WINNER OF THE 2018 Believer magazine prize for non-fiction book, and an excellent choice. O'Gieblyn grew up in a Midwestern evangelical family. She was at the Moody Bible Institute training to be a missionary when the wheels suddenly came off her faith. A difficult period apparently followed--we don't learn much about it in this collection, but it involved lots of alcohol. The good news is that O'Gieblyn found her vocation, somehow, and turned into an excellent writer.
The excellence of the writing is reason enough to read the book, but I particularly enjoyed it because O'Gieblyn can write of middle American evangelical culture as a former insider, with sympathy, generosity, but also open-eyed clarity. This American species has been scrutinized and speculated about a great deal since the election of Trump, but far too often in a condescending, touristic, drop-in-take-notes-and-leave way. O'Gieblyn writes out of a strong blend of intimacy and critical distance, like Joan Didion writing about the Central Valley in Where I Was From. She has no illusions about what it is like out here, but we midwesterners are not just stereotypes to her--she's a bit like Thomas Frank in that way.
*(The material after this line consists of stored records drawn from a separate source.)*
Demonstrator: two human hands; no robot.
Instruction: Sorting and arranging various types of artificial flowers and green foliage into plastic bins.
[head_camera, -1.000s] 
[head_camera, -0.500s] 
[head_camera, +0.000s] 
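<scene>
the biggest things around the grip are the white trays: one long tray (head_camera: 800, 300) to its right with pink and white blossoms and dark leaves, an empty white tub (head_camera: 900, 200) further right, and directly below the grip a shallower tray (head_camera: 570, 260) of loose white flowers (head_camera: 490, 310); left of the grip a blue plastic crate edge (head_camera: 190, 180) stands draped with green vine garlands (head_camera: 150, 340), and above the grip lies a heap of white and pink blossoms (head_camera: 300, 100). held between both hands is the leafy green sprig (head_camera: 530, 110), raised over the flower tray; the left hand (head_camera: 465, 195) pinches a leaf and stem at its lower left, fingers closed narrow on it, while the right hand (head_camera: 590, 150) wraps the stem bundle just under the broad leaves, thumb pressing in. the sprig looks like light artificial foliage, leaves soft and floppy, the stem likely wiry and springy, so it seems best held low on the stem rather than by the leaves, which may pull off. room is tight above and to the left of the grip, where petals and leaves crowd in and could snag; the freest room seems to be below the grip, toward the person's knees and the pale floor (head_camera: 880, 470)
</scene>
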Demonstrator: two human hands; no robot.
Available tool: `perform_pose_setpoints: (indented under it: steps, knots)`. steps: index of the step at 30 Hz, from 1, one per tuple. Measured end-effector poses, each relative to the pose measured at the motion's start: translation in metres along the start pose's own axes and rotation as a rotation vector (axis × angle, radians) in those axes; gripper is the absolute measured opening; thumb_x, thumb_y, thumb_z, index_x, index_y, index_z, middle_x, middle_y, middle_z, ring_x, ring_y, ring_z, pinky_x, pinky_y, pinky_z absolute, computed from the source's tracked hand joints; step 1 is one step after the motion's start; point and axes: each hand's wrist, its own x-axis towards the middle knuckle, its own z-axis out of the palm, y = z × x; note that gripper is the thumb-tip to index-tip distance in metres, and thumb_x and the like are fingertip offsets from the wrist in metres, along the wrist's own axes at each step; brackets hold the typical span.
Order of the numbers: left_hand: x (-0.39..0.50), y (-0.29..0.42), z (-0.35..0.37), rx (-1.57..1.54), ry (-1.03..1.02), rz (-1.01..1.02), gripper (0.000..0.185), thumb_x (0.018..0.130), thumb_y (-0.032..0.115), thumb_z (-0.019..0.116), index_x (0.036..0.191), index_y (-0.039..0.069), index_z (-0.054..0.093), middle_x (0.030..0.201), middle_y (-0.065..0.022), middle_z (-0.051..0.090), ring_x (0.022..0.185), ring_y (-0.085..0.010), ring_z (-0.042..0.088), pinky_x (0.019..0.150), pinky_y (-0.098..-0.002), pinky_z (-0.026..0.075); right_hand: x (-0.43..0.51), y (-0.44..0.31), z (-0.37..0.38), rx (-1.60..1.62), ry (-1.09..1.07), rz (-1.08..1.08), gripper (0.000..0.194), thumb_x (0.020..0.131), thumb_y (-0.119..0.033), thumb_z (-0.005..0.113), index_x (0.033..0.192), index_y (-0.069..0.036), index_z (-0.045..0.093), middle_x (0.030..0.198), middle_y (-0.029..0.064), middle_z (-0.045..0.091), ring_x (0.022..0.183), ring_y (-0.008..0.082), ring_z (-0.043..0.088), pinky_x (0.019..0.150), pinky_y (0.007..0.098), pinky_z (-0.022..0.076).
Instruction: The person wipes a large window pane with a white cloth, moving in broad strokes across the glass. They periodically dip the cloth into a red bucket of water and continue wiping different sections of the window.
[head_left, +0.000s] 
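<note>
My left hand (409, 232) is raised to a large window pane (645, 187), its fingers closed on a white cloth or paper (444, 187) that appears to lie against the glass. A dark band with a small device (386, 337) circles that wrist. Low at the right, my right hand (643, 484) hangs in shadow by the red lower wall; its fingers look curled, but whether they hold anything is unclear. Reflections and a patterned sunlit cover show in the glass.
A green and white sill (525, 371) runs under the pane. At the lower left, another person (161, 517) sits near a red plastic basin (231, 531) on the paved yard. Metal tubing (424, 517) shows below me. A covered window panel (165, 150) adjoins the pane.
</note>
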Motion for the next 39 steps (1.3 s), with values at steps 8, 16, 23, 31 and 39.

Her essay on Trump's appeal to evangelicals, "Exiled," is the best thing I have read on that subject--in fact, I would say it is the only really insightful piece I have read on the subject. American evangelicals (and some Catholics, and folks like Rod Dreher) have begun to see themselves as living in Babylon. How can we sing the Lord's song in a strange land where gays can marry? Trump is Nebuchadnezzar, obviously not one of the Chosen People himself, but someone who might be swayed to allow space for the Chosen People to live by their own law, if he heeds right-hand-man Daniel--that is, Mike Pence. I find this a lot more credible than thinking the evangelicals simply have not noticed or do not care that Trump is a mendacious, womanizing, vainglorious lout. But you can be all that and worse, and still be an instrument of the Lord, if you are willing to listen occasionally to Daniel. Nebuchadnezzar, indeed, is your only hope.